◆ **Exercise requirements**
Go through the lines below and copy any that hold the string "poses".

Segment Start: Data extract

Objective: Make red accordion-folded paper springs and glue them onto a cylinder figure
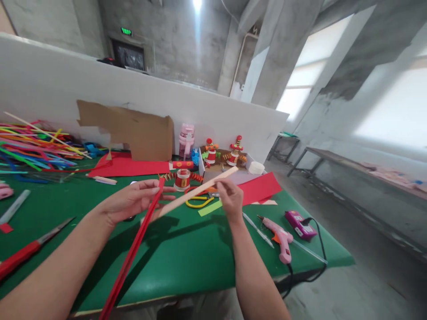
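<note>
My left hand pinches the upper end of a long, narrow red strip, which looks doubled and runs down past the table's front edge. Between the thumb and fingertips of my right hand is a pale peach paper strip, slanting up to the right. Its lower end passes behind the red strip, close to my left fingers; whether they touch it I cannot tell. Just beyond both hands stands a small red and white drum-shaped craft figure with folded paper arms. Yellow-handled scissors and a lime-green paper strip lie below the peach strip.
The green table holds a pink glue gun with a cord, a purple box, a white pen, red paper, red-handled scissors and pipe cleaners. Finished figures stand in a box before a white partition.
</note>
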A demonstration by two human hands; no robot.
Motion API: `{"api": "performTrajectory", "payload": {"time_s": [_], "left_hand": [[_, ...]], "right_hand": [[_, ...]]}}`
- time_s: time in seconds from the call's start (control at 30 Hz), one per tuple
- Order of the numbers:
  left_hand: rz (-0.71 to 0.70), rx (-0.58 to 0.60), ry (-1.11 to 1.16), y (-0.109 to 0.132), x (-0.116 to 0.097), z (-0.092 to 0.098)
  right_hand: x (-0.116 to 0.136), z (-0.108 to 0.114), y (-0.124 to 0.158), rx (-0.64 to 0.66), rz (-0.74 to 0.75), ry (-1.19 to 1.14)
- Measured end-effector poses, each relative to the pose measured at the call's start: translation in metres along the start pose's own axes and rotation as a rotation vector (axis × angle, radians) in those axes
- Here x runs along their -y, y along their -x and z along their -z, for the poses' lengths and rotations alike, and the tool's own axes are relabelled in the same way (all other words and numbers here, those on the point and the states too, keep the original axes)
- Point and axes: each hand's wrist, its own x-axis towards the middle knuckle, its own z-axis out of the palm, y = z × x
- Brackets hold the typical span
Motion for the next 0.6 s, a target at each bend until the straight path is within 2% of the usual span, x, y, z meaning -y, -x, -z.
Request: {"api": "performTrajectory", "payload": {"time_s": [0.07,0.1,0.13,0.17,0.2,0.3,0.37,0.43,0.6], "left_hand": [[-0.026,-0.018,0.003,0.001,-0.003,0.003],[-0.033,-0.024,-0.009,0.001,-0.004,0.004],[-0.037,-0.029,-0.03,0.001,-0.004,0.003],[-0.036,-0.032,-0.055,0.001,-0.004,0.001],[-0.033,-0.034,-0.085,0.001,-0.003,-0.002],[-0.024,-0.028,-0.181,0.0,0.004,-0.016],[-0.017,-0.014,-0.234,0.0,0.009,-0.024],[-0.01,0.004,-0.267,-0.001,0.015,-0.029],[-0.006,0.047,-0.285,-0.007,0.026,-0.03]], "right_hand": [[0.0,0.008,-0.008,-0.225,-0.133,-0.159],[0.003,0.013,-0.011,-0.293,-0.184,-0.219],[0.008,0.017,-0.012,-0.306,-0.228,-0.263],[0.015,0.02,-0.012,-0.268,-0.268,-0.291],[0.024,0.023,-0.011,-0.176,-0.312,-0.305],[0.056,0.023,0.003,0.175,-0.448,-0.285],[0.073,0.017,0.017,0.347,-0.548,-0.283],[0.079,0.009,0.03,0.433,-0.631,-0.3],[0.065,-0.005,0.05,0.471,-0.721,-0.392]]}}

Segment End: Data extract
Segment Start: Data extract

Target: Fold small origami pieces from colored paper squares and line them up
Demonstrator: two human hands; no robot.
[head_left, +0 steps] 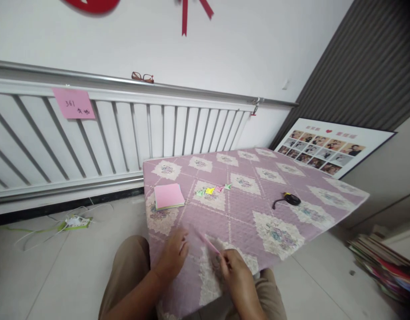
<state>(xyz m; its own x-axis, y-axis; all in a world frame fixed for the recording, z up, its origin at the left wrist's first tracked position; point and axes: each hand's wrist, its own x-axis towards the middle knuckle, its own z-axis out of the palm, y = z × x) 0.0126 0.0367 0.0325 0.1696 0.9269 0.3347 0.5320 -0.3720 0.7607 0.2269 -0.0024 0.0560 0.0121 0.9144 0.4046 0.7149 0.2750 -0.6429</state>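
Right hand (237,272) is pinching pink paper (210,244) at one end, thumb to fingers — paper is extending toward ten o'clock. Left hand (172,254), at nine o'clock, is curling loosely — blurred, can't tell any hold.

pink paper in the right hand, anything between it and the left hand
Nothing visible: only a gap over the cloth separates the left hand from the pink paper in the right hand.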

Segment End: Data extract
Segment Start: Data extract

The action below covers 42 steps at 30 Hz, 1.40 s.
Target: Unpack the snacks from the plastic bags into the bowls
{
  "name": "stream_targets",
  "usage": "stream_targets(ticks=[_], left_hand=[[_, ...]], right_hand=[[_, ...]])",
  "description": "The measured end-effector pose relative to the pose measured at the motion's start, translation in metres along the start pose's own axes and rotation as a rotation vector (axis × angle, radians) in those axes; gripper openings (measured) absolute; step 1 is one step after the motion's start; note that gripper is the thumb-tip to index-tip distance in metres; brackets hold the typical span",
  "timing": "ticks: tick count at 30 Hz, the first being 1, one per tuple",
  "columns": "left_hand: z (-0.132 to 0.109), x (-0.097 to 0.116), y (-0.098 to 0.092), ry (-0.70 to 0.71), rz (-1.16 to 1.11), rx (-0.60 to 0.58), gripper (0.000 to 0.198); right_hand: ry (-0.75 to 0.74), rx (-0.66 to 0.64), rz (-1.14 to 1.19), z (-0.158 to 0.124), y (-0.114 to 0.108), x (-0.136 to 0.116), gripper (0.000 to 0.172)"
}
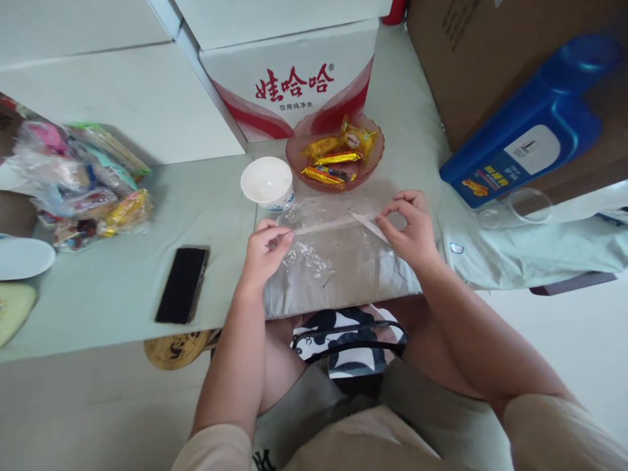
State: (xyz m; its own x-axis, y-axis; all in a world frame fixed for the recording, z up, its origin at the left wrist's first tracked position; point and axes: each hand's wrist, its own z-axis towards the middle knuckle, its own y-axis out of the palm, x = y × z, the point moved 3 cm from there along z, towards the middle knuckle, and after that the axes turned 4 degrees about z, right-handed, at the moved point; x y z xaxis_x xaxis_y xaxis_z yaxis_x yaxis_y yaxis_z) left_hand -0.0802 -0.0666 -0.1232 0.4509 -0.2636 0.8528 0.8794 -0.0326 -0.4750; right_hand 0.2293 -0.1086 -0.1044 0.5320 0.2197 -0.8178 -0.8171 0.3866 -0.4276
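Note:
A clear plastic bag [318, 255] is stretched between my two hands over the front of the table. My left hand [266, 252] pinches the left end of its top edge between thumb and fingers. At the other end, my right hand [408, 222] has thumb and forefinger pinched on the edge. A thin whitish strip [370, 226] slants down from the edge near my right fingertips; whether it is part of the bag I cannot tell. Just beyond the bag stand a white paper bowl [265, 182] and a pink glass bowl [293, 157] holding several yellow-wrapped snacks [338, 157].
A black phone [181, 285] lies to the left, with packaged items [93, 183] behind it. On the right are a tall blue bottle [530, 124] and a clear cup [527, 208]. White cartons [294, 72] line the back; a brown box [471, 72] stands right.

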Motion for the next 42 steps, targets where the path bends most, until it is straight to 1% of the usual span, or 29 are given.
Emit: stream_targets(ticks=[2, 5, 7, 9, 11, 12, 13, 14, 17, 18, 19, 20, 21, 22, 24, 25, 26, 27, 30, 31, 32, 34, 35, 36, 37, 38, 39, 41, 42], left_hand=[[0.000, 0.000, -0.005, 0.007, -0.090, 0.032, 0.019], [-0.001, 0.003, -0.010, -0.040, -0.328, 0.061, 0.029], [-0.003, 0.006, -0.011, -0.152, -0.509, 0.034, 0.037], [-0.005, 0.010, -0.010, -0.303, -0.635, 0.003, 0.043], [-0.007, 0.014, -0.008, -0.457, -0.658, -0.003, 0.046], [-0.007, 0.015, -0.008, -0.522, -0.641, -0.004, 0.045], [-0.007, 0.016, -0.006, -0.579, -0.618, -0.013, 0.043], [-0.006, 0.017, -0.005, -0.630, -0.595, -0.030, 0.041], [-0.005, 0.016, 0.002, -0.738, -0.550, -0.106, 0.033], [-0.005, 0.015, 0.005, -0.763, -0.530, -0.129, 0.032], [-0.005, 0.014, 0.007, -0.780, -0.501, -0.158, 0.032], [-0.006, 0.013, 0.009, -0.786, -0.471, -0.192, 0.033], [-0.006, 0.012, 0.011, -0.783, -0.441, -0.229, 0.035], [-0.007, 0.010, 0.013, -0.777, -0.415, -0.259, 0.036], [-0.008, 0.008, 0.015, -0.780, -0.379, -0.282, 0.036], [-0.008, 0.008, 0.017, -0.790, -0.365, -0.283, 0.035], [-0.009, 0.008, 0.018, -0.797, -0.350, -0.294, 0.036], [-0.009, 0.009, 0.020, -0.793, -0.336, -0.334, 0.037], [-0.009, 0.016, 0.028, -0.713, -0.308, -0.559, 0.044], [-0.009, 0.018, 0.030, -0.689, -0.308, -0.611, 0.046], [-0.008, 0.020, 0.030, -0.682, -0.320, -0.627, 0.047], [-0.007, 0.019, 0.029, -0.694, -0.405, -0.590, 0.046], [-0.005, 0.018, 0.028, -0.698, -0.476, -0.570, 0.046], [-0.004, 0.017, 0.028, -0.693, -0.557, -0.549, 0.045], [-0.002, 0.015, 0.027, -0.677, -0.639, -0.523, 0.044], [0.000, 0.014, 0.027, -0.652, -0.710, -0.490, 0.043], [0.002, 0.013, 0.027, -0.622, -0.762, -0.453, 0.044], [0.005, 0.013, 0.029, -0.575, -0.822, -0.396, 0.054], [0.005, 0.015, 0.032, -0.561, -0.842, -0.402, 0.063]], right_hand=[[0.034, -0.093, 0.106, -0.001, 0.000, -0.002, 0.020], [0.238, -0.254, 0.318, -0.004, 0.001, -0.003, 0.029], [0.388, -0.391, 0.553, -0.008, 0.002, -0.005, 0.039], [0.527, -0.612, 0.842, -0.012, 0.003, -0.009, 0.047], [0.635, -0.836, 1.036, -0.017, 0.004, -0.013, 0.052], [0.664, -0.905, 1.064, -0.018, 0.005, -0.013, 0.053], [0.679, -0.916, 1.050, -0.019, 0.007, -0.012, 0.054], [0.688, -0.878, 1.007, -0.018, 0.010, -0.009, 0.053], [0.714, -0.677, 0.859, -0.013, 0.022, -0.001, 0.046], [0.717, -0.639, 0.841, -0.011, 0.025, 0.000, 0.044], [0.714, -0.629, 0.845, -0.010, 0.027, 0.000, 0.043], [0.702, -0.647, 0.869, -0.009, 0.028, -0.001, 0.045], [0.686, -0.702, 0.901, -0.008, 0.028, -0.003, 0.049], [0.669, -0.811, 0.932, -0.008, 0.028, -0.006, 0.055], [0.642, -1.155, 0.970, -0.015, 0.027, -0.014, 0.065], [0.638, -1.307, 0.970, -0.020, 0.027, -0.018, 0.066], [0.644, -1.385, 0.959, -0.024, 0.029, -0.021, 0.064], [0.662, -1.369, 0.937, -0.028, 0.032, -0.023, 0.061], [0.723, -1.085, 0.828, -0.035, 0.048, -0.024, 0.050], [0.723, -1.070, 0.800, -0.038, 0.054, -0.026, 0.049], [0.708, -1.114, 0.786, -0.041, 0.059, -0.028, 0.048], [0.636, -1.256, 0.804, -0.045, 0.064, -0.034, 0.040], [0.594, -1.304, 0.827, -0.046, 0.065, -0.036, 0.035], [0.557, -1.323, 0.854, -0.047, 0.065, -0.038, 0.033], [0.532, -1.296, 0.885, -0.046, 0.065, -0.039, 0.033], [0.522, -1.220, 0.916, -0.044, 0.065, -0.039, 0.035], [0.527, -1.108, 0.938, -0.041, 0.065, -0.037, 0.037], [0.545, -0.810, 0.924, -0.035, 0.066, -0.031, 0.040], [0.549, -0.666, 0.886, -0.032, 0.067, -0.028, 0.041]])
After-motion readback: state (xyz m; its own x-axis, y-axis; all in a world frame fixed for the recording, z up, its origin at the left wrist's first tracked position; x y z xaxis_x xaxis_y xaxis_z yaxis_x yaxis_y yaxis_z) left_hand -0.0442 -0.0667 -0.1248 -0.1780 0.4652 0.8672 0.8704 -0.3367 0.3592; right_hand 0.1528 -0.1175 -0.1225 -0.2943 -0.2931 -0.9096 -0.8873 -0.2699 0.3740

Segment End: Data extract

◆ **Task output**
- Measured end-effector poses, each relative to the pose measured at the call's start: translation in metres along the start pose's own axes and rotation as a rotation vector (axis × angle, radians) in those axes
- Here x runs along their -y, y along their -x and z along their -z, for the poses' lengths and rotations alike, and the tool's own axes are relabelled in the same way (all other words and numbers here, those on the point and the states too, keep the original axes)

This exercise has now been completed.